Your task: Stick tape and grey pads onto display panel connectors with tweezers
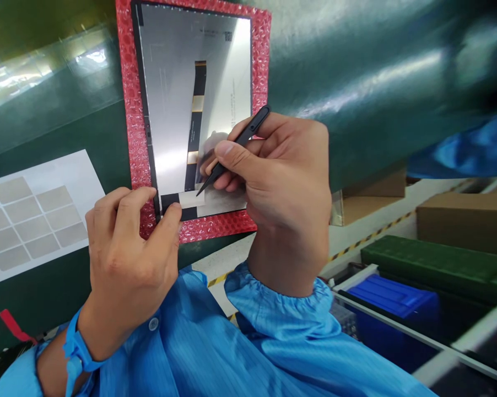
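A display panel [169,99] lies with its silvery back up on red bubble wrap [261,66]. Down its middle runs a black ribbon cable [195,129] with gold-coloured bands. My right hand [287,171] is closed around black tweezers [244,135], their tip at a pale rectangular tape piece [192,199] near the panel's lower edge. My left hand [133,259] holds the panel's lower left corner, forefinger at the side edge and thumb on the black strip [189,213] beside the tape. The other left fingers are curled. My right palm hides part of the panel's lower right.
A white sheet [77,171] with several grey rectangular stickers lies left on the green tabletop [112,127]. Cardboard boxes [459,220], a blue bin [393,292] and a metal rack rail [397,317] stand lower right. A blue sleeve [467,146] shows at the right.
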Demonstrator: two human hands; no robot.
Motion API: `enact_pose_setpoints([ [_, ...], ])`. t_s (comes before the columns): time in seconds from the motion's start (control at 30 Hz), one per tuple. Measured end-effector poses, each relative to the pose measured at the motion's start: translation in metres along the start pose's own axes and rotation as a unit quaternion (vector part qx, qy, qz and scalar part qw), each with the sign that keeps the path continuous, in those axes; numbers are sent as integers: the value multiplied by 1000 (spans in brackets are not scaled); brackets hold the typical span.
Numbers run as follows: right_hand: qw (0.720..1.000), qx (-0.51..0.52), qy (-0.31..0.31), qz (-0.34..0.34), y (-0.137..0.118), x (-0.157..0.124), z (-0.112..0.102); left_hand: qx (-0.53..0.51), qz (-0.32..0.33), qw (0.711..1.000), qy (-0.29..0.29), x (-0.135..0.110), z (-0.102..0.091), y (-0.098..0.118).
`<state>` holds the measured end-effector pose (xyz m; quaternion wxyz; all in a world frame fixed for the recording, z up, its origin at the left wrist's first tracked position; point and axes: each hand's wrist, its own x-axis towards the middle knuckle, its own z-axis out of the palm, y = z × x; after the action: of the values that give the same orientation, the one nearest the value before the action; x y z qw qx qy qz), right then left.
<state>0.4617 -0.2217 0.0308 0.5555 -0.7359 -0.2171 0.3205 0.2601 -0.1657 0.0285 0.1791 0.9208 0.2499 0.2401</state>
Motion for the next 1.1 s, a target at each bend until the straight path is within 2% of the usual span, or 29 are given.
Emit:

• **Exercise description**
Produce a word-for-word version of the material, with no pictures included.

• **Output of the exercise**
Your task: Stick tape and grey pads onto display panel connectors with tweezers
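A display panel [169,99] lies with its silvery back up on red bubble wrap [261,66]. Down its middle runs a black ribbon cable [195,129] with gold-coloured bands. My right hand [287,171] is closed around black tweezers [244,135], their tip at a pale rectangular tape piece [192,199] near the panel's lower edge. My left hand [133,259] holds the panel's lower left corner, forefinger at the side edge and thumb on the black strip [189,213] beside the tape. The other left fingers are curled. My right palm hides part of the panel's lower right.
A white sheet [77,171] with several grey rectangular stickers lies left on the green tabletop [112,127]. Cardboard boxes [459,220], a blue bin [393,292] and a metal rack rail [397,317] stand lower right. A blue sleeve [467,146] shows at the right.
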Demonstrator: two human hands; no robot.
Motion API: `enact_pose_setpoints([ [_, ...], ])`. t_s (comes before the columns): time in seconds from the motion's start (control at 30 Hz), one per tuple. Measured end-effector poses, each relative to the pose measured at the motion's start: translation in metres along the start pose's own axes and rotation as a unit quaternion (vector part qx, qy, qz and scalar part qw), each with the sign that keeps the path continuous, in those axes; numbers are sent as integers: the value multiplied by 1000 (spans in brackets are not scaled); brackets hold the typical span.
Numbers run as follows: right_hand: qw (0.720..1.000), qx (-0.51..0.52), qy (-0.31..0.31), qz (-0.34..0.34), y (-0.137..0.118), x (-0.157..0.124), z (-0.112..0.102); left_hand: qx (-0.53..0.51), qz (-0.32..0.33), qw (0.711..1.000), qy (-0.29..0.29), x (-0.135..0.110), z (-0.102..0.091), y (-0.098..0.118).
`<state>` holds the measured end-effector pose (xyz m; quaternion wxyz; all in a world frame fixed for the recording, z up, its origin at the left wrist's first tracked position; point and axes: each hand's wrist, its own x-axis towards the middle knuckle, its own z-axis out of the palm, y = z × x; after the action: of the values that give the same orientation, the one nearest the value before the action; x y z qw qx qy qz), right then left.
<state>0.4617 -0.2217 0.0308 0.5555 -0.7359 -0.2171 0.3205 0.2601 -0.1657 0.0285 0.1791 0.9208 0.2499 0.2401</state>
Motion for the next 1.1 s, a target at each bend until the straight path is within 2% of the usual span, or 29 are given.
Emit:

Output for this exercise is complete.